My Third Baby and What Came After

After my third baby was born, something amazing happened: I did not experience PPD or PPA at all. No intrusive thoughts. No heavy sadness. No emotional spirals. It was peaceful. It was joyful. It was everything I wish my earlier postpartum seasons could have been. It was all baby snuggles, soft moments, and a mind that finally felt clear.

This taught me something incredibly important: Just because you have struggled once, or even twice, does not mean you will struggle every time. Every pregnancy and every postpartum experience is different.

Even now, every once in a while, an old PPA thought might pop up. When it does, I remind myself of the tools my therapist taught me. They still work. They bring me back.

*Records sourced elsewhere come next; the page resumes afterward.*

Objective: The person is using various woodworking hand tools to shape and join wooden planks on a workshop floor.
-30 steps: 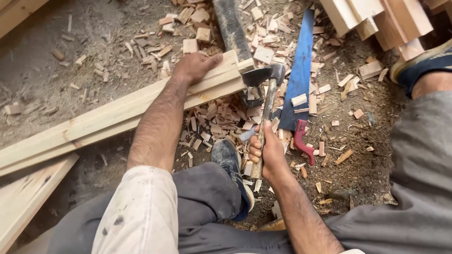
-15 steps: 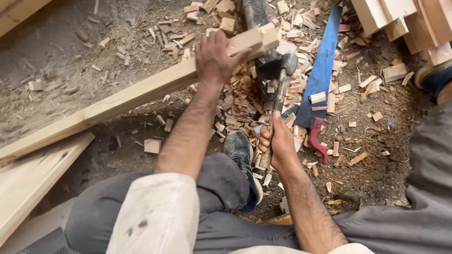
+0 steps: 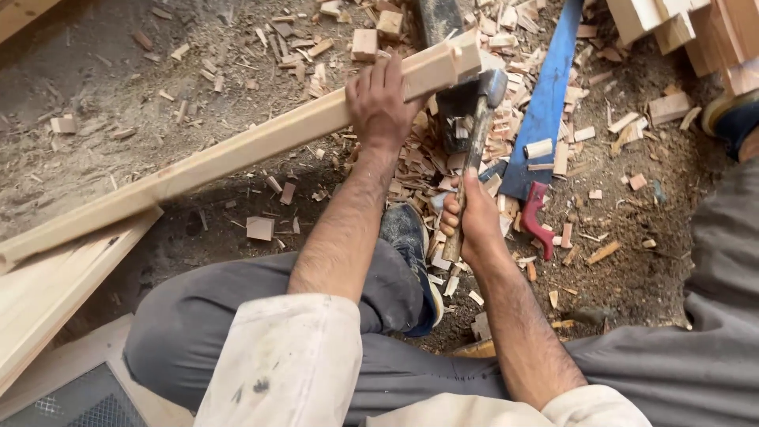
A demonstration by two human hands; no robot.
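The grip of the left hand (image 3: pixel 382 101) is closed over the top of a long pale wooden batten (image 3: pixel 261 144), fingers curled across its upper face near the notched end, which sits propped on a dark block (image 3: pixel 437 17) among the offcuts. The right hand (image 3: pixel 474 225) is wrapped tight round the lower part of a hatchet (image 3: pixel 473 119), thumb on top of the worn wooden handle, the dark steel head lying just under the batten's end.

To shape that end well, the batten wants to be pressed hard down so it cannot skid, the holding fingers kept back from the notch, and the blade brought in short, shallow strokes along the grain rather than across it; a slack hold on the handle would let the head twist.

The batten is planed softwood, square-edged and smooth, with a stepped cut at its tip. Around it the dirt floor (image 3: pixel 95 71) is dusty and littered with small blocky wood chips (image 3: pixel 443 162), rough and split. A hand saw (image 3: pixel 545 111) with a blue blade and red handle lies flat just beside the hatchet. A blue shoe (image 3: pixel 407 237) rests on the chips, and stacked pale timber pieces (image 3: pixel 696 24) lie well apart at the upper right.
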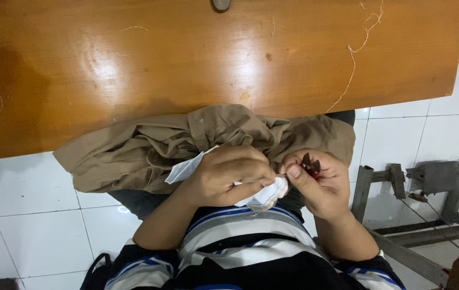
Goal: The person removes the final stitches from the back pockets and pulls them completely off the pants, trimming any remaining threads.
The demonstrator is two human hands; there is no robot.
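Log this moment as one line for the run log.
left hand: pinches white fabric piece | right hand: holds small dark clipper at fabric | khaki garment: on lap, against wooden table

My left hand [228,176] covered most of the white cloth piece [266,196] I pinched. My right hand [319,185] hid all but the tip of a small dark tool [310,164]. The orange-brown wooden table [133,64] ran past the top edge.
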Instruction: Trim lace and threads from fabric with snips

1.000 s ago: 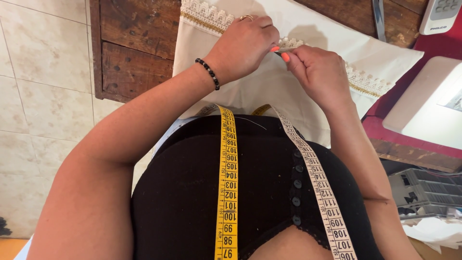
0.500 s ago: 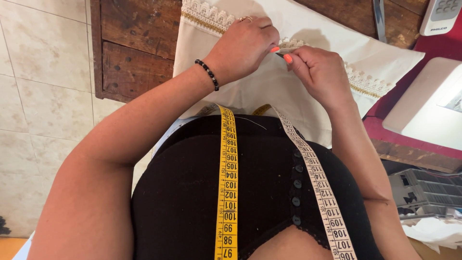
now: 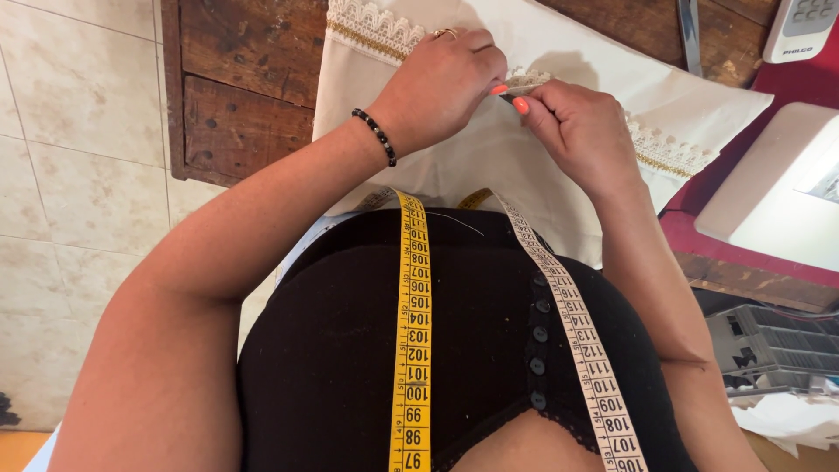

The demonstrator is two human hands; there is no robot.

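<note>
A white cloth (image 3: 559,157) with a lace and gold trim (image 3: 371,26) lies on a dark wooden table (image 3: 245,79). My left hand (image 3: 441,83), with a ring and a black bead bracelet, pinches the lace edge of the cloth. Right beside it, my right hand (image 3: 577,131) grips the same edge; a thin dark tool tip shows between the fingers of the two hands, too small to name. A yellow and white measuring tape (image 3: 411,315) hangs round my neck over a black top.
A white sewing machine (image 3: 778,192) stands on a dark red cloth at the right. A white device (image 3: 800,26) sits at the top right. A grey ribbed box (image 3: 769,350) is low at the right. Pale floor tiles (image 3: 79,175) are at the left.
Both hands have stayed on the lace edge, with only slight finger movement.
</note>
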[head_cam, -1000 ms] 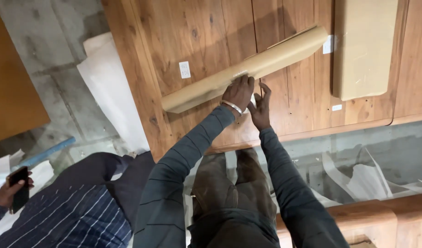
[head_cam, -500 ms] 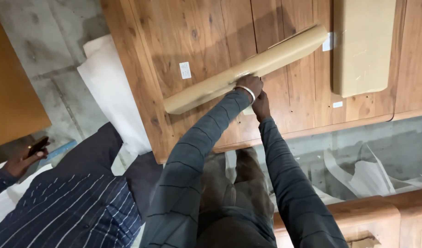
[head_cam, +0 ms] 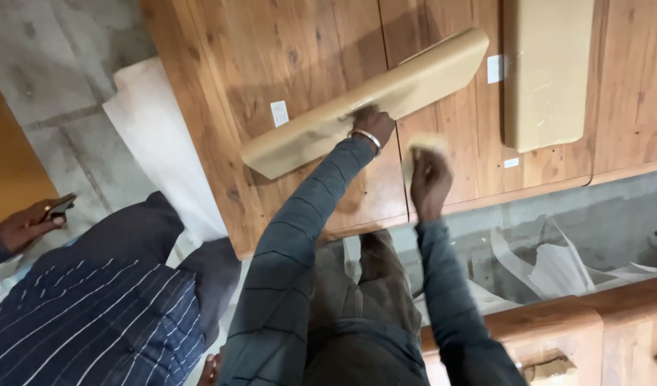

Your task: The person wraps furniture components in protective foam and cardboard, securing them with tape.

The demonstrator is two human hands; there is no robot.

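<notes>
Left hand (head_cam: 372,127) pressed on the near edge of the long tan panel (head_cam: 364,100), fingers curled over it, silver bangle at the wrist. Right hand (head_cam: 430,180) closed around a small tan pad (head_cam: 423,145), blurred, held against the wooden surface (head_cam: 300,50) just beside the panel's lower edge. Panel lay slantwise across the boards, one end near the white sticker (head_cam: 279,113), the other toward a second tan panel (head_cam: 547,71), well apart from it. Bare wood open above and left of the panel. Surface's front edge close under the right wrist. White paper sheet (head_cam: 157,143) along the left edge. Beside, a person in a striped shirt (head_cam: 92,314), hand holding a dark phone (head_cam: 55,209).
</notes>
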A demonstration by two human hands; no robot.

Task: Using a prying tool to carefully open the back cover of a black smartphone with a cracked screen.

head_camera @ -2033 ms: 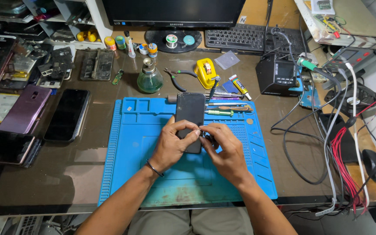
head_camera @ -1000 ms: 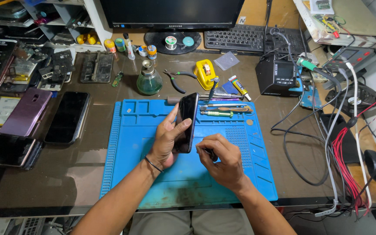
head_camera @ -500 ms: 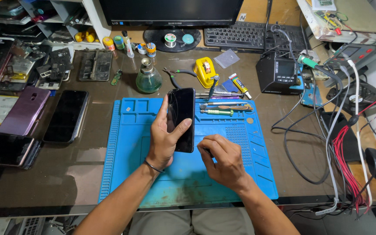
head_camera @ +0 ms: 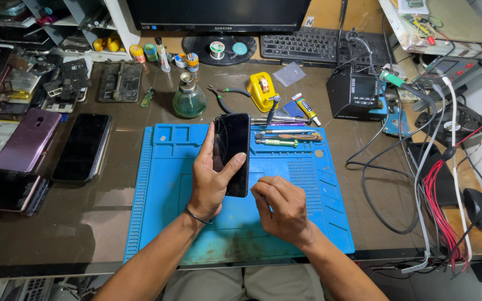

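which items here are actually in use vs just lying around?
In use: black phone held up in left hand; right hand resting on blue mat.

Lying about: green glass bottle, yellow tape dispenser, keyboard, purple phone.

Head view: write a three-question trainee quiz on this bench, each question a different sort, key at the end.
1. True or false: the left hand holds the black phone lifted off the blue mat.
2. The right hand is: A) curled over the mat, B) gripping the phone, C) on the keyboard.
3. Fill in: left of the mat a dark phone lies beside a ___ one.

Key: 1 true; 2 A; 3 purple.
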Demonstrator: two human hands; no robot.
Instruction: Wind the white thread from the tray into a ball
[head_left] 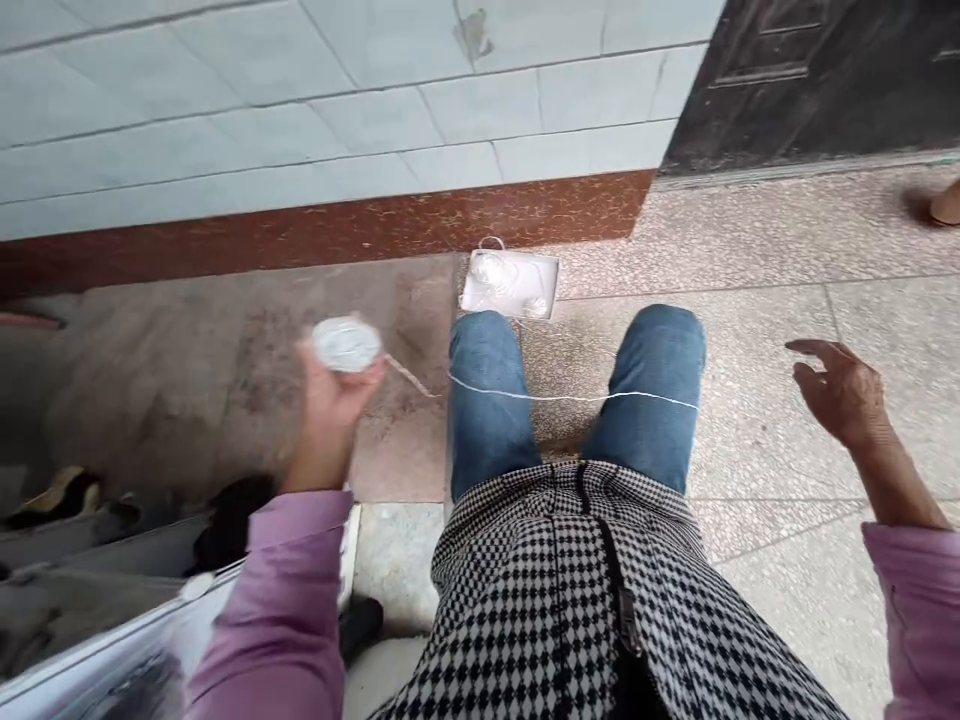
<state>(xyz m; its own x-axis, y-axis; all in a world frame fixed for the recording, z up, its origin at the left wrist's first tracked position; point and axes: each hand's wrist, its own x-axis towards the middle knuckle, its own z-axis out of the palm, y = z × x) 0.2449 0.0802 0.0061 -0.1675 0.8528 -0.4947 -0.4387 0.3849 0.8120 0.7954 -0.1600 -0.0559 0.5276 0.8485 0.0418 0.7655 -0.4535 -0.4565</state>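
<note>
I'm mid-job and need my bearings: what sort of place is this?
Probably a home's entryway or porch, judging by the tiled wall, dark panelled door and terrazzo-like floor.

Holds a yarn ball (346,344) in the left hand (335,398), left of the knees (660,345); has the right hand (846,396) out to their right, a strand (562,398) across the knees. Faces a wall (360,150), with a door (817,100) right of it and, between wall and knees, a tray (547,276) of yarn (493,271) on the floor (757,350).

texts: none legible; labels, brands: none; numbers, signs: none
</note>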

What I Wish I Knew About Future Postpartum Seasons

  • I wish I knew that having PPD or PPA once does not lock you into a lifetime of it.
  • I wish I knew that joy can return in full color.
  • I wish I knew that you do not have to fear the future.

What I Know Now

Motherhood rewires you. Sometimes gently. Sometimes violently. Sometimes beautifully. Sometimes painfully. But what matters most is this: your experience does not make you weak or broken or unfit.

If anything, it makes you strong. It makes you human. It makes you a mother.

And if you are reading this and whispering “I feel like that too,” then you should know you are already braver than you think.

If you are struggling with PPA or PPD, reach out to your healthcare provider.